Economists these days seem to want to describe two financial regimes. One is a “normal” regime, which can be regulated by conventional monetary policy. The other is a “crisis” regime, which cannot. Here is a metaphor to think about:
Imagine the economy as a car, with Fed monetary policy consisting of pressing on the accelerator pedal. The Fed tries to maintain a constant speed, and sometimes that means pushing hard on the accelerator and other times it means letting up. In the normal regime, the Fed just deals with road friction and hills.
In the crisis regime, the car has a flat tire. The Fed can press really hard on the accelerator pedal, and yet the car is not going to go as fast as people want.
Until recently, macroeconomic theory focused on the normal regime, dealing with road friction and hills. What are the microfoundations? What policy rules work best? etc.
But what about the crisis regime?
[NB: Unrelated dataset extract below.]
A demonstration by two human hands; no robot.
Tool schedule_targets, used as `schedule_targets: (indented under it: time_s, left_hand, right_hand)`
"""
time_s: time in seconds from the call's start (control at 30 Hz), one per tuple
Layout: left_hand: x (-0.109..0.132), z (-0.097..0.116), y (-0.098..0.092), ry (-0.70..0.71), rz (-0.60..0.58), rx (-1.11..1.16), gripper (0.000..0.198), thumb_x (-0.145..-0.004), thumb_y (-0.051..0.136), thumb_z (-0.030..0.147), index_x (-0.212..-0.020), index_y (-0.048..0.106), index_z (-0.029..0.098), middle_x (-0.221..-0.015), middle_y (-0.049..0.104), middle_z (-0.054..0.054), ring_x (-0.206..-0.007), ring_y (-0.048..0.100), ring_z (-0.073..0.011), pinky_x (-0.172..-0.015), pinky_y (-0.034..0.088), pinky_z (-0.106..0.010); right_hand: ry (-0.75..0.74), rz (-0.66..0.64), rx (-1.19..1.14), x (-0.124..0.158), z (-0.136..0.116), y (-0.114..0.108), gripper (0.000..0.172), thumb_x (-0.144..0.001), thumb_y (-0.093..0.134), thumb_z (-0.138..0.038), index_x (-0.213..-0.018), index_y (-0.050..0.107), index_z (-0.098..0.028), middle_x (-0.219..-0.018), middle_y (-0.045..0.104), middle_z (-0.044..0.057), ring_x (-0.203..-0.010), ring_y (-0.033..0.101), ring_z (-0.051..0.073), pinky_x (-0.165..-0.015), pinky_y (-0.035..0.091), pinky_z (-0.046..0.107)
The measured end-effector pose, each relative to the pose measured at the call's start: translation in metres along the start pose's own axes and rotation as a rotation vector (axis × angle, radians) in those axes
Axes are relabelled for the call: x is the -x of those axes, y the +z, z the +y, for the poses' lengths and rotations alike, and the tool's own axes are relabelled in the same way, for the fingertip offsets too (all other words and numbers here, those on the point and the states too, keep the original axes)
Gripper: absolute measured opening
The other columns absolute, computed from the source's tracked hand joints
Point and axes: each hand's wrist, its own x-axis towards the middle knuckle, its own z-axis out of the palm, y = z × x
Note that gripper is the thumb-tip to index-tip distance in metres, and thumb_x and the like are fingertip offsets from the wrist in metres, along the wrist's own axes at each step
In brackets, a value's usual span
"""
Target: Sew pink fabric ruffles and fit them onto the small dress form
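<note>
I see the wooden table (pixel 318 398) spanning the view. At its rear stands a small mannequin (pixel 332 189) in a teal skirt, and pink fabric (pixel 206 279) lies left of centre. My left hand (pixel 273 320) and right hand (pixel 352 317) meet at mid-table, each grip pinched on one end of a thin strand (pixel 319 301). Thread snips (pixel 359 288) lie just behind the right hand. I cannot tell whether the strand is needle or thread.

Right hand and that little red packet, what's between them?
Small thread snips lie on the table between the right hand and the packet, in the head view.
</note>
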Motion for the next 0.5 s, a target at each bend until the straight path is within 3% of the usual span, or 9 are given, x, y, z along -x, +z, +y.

Scott Sumner’s view would be that there is no such regime. He would say that we are seeing a normal regime in which the Fed has stubbornly failed to press hard enough on the accelerator pedal.
When I hear mainstream economists praise TARP, I think they believe that troubled banks were the macroeconomic equivalent of a flat tire, and you needed TARP to patch the tire. Perhaps this is correct. However, I do not think we can tell this story very well by using the models that were designed to describe the normal regime. As of now, I think that there is a huge gap between mainstream intuition, which thinks in terms of the flat tire, and mainstream modeling, which deals with road friction. In particular, treating financial markets as if they were just another potential source of road friction is probably not going to cut it.
I also do not think that “the zero bound” is the flat tire.
What might be the flat tire is an adverse equilibrium in an economy with multiple equilibria. Think of the economy as having channels of trust. When the channels of trust are open, we have the good equilibrium. When the channels of trust are closed, we have the bad equilibrium. Finance is particularly subject to these multiple equilibria. If people believe that financial instruments are safe, then borrowers can obtain lenient credit at low rates. But in an adverse equilibrium, creditors have doubts, and borrowers are constrained.
In the adverse equilibrium, there is less economic activity. This might explain the intuition that the financial crisis was horrible, and bailing out banks kept things from getting worse. However, it does not necessarily support the intuition that fiscal policy and quantitative easing are helpful.
And I do not necessarily endorse this particular model of the flat tire.
It is always worthwhile to flip the explanation to see if it is still believable and whether the same prescription is offered. If people believe investments will be productive, they will be willing to borrow, but in adverse equilibrium, borrowers have doubts and instead insist on liquidation. This essentially same explanation reverses the prescription. Is there a reason the economy can’t grow as rapidly with the private sector liquidating debt? Is there a reason the private sector is liquidating debt rather than expanding it? Is the problem the credit constrained or unwilling? Is the problem creditor doubts or expectations?
Sounds plausible enough to me. The same 0.25% nominal interest rate that is too low when everyone expects high NDGP growth is too high when everyone expects low NGDP growth.
A bit off-topic, but this one is partly inspired by you: http://worthwhile.typepad.com/worthwhile_canadian_initi/2013/12/i-do-not-understand-recovery-from-recessions.html
AD/PSST hybrid.
Why not take the next logical step though and abandon the notion of there being ‘normal’ regimes in the first place (whether against which to postulate ‘crisis’ regimes, or not). Why would the economic ‘regime’ of a country be binary rather than a continuum of ‘regimes’, some more bad/good than others? (As we all understand it is with, say, countries, or even within a single country over time.)
If the ‘regime’ is *always in flux*, there is no equilibrium and no normal to speak of. Policy derived from an assumption of ‘normal’ and of equilibrium will therefore be mostly wrong, and more to the point, will often misdiagnose as a ‘demand shortfall’ (or whatever) what is really an exogenous *shift to a materially worse regime*. Such misdiagnosis may be good for the people who openly rooted for and prompted the bad-shift but not for the rest of us.